PROBLEM DESCRIPTION → What are the lines, copied exactly, from the one containing "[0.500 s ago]" through the final line of the material? Leave the pictures out.
====
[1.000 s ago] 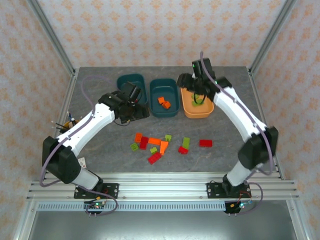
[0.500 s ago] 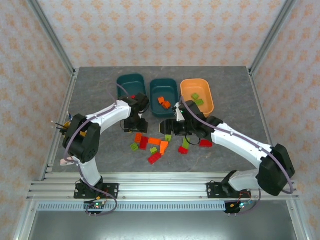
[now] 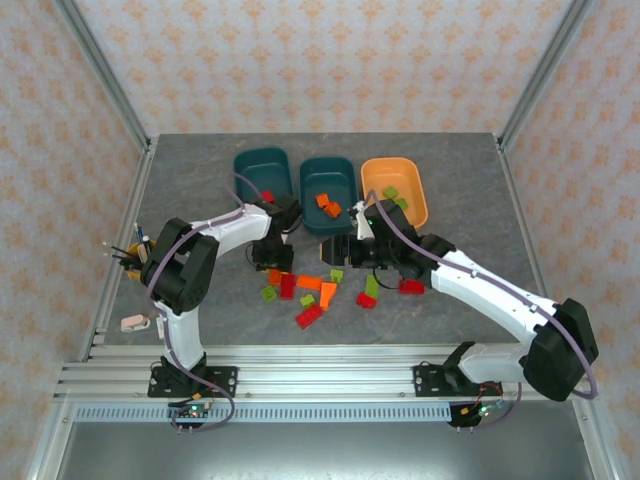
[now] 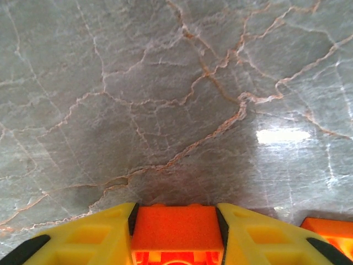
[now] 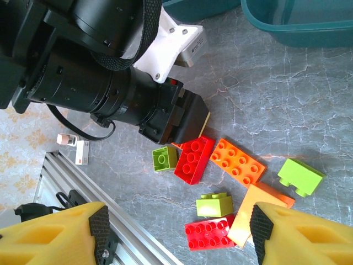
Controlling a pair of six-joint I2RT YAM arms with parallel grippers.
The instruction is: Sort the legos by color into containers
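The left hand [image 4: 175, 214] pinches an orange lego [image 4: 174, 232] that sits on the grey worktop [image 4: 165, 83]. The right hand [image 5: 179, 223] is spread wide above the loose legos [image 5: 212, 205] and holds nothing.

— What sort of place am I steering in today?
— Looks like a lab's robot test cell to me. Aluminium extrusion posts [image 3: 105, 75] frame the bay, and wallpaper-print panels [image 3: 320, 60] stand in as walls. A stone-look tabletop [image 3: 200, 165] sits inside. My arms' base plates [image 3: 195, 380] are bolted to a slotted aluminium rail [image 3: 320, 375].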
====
ANSWER SECTION →
[0.500 s ago] 
[now] 
[now] 
[now] 
Controlling a pair of six-joint I2RT YAM arms with parallel grippers.
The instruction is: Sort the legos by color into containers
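The left hand [image 4: 175, 214] pinches an orange lego [image 4: 174, 232] that sits on the grey worktop [image 4: 165, 83]. The right hand [image 5: 179, 223] is spread wide above the loose legos [image 5: 212, 205] and holds nothing.

— What sort of place am I steering in today?
— Looks like a lab's robot test cell to me. Aluminium extrusion posts [image 3: 105, 75] frame the bay, and wallpaper-print panels [image 3: 320, 60] stand in as walls. A stone-look tabletop [image 3: 200, 165] sits inside. My arms' base plates [image 3: 195, 380] are bolted to a slotted aluminium rail [image 3: 320, 375].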

This exercise has now been finished.